Le tribalisme est en train de revenir en force en République Démocratique du Congo, avec en première ligne des acteurs politiques. Lors du dernier Conseil des ministres présidé par le Chef de l’Etat, des poursuites judiciaires ont été brandies à l’endroit de tous et toutes celles qui, à l’avenir, vont verser dans cette antivaleur.
C’est, pense-t-on, dans la foulée de cette mesure que le député FCC Garry Sakata, récemment au centre de la controverse comme co-auteur, avec Aubin Minaku, de la proposition de loi relative à la réforme de l’appareil judiciaire, qui s’est cru en droit de déposer, au bureau de l’Assemblée nationale, un texte appelé à réglementer la matière.
D’aucuns pensent, au regard de l’existence, depuis 1966, d’une ordonnance-loi interdisant le racisme, le tribalisme et le régionalisme sur le territoire national ainsi que des dispositions pénales applicables aux coupables, que la loi Sakata est sans objet, car elle vient intervenir dans un domaine déjà réglementé.
Nombre d’observateurs estiment que le tribalisme, qui commençait à se tasser progressivement après les turbulences de la CNS (Conférence Nationale Souveraine), avec comme pic l’épuration kasaïenne en 1992 et 1993 dans l’ex-province du Shaba (actuellement éclatée en provinces du Tanganyika, du Lualaba, du Haut-Katanga et du Haut-Lomami), est revenu en force au lendemain du découpage territorial de 2015, avec le passage du pays de 11 à 26 provinces.
Les parlementaires de la dernière législature, pressés d’appliquer le découpage territorial alors que le pays n’avait pas les moyens financiers et logistiques de l’assumer, portent une lourde responsabilité dans le démantèlement de l’esprit nationaliste que feu Maréchal Mobutu avait réussi à installer chez plus d’un compatriote, avec la réduction des provincettes de 26 à 9, puis à 11, avec l’éclatement de l’ancien Kivu en trois (Nord-Kivu, Sud-Kivu et Maniema).
Au lieu d’évoluer vers de grandes entités territoriales viables dans le pays, sénateurs et députés de la dernière législature ont avalisé la création de provincettes non viables, où la plupart d’assemblées et gouvernements provinciaux fonctionnent sous les arbres, avec d’interminables arriérés de salaires pour les ministres et députés provinciaux, ainsi que les personnels politiques.
La conséquence immédiate est, comme à l’époque des 26 provincettes des années’60, que le Katangai ne se reconnait plus dans le Tanganyika, le Lualaba, le Haut-Katanga ou le Haut-Lomami ; que le Kasaïen est partagé entre le Sankuru, le Lomami, le Kasaï Oriental, le Kasaï Central et le Kasaï ; que l’Equatorien est perturbé face à la Tshuapa, à la Mongala, au nouvel Equateur, au Sud-Ubangi et au Nord-Ubangui ; que le Bandundois a perdu ses repères devant le Kwango, le Kwilu et le Maindombe, etc.
A défaut de s’identifier à leurs nouvelles provinces, les Congolais d’aujourd’hui ont tendance à calquer leur identité sur leur ethnie ou, carrément, leur tribu.
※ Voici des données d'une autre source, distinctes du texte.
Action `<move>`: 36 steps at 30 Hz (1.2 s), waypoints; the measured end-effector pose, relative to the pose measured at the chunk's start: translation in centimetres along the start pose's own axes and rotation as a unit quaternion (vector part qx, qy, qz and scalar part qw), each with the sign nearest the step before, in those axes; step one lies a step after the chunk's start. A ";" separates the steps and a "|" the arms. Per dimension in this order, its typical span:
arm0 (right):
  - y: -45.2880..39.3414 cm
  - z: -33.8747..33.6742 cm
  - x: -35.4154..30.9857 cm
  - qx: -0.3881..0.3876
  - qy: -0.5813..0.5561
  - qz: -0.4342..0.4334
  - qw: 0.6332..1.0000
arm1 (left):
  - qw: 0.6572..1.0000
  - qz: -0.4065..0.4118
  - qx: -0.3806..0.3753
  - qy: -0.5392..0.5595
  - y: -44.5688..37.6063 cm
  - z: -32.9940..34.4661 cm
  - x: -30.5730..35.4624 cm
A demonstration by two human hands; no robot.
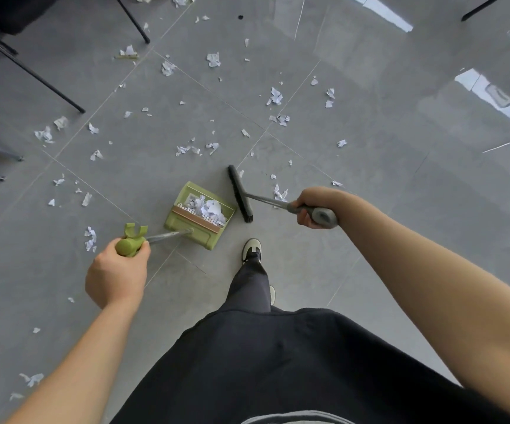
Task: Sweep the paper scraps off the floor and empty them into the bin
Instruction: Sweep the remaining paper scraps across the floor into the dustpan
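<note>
— What do the hands hold?
— The left hand [116, 275] grips the green dustpan [200, 212] handle; the right hand [316, 208] grips the broom [241, 194].
— The paper scraps [208, 206]?
— Some in the dustpan, many on the floor [370, 142].

A grey tiled floor [370, 240] is seen from above, crossed by thin pale joints. Bright window light is mirrored along its right side [492, 99]. Black furniture legs [33, 71] are planted at upper left and top right.
</note>
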State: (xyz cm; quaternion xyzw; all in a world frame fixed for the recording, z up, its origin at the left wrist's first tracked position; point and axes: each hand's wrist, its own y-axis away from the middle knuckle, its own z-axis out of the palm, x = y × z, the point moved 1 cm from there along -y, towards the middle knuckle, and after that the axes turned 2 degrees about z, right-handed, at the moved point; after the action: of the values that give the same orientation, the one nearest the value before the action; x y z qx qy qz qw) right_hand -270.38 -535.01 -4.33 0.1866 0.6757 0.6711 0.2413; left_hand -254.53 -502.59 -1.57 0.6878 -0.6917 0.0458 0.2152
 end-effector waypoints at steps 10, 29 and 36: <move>1.7 -6.4 0.6 0.049 -0.091 0.032 0.994 | 0.998 0.028 -0.048 0.016 -3.1 1.7 4.4; 3.7 -7.9 2.0 0.162 0.059 0.015 0.985 | 0.990 0.092 -0.108 0.011 -1.8 3.7 10.6; 1.8 -11.9 0.3 0.206 0.093 -0.033 0.973 | 0.992 0.070 -0.107 0.006 0.0 4.6 12.2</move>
State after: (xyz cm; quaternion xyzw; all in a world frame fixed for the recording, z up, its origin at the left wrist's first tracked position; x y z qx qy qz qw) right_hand -277.64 -544.45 -2.71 0.1466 0.8249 0.5233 0.1555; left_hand -255.11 -515.62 -1.28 0.6106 -0.7379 -0.0092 0.2875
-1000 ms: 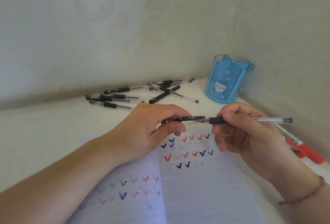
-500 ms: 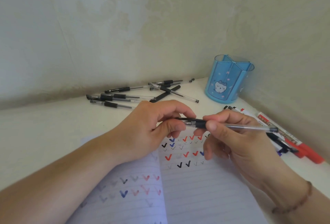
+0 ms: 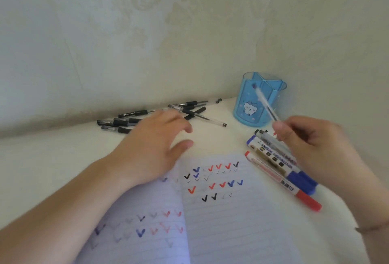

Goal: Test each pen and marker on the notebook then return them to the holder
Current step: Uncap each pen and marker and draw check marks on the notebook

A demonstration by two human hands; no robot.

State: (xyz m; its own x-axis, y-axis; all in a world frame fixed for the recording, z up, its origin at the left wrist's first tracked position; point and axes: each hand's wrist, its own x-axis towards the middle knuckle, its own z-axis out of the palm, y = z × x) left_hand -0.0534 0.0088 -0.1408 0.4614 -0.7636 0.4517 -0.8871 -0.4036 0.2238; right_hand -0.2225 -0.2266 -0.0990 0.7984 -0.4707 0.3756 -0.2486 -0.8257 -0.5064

Lors des dernières élections présidentielle, législatives nationales et provinciales, en décembre 2018, nombre de candidats ont recruté leur électorat parmi les hommes et les femmes de leurs villages, de leurs secteurs et de leurs territoires.
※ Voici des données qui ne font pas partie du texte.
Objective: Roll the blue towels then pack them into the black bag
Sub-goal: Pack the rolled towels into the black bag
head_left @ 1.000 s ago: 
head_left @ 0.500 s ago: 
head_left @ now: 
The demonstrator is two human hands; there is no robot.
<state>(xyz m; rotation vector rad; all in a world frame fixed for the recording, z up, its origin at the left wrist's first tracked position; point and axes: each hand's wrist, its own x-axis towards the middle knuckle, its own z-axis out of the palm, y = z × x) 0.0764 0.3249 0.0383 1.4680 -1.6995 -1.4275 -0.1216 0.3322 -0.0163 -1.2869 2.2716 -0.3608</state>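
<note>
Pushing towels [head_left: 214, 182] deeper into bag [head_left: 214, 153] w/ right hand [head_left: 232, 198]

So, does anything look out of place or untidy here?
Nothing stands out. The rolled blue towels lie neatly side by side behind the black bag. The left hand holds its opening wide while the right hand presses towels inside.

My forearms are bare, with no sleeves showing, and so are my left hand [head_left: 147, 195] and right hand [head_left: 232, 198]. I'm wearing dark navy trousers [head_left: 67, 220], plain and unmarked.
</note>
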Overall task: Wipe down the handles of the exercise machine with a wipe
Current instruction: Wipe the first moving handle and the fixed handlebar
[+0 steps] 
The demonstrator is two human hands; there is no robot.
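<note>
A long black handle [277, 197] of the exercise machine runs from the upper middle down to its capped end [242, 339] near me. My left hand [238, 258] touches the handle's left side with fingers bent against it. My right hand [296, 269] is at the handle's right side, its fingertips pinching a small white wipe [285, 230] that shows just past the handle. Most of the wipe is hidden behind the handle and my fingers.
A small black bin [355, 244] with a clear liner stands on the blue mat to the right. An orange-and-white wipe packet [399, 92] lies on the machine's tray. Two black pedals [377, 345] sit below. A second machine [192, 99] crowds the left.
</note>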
Le sectarisme communautaire – qui s’est développé à tel point que les mises en place dans les cabinets politiques, les entreprises publiques, l’administration publique, la territoriale, la diplomatie… – a tendance à obéir à la vision familiale, clanique, villageoise, tribale de la République.
Si la RDC tient à redevenir une Nation où ses filles et fils seraient capables de se faire violence pour prendre leurs distances vis-à-vis de la fibre tribale ou ethnique, il lui faut revenir aux grands ensembles géopolitiques, administratifs et économiques, aux pools de développement où les brassages humains et culturels seraient favorisés par la forte circulation des personnes et des biens à travers de grandes surfaces géographiques. Plus les citoyens vont se cloisonner dans leurs clans, leurs villages, leurs secteurs, et davantage vont se évelopper des sentiments et des comportements de haine tribale, ethnique et des conflits de cohabitation.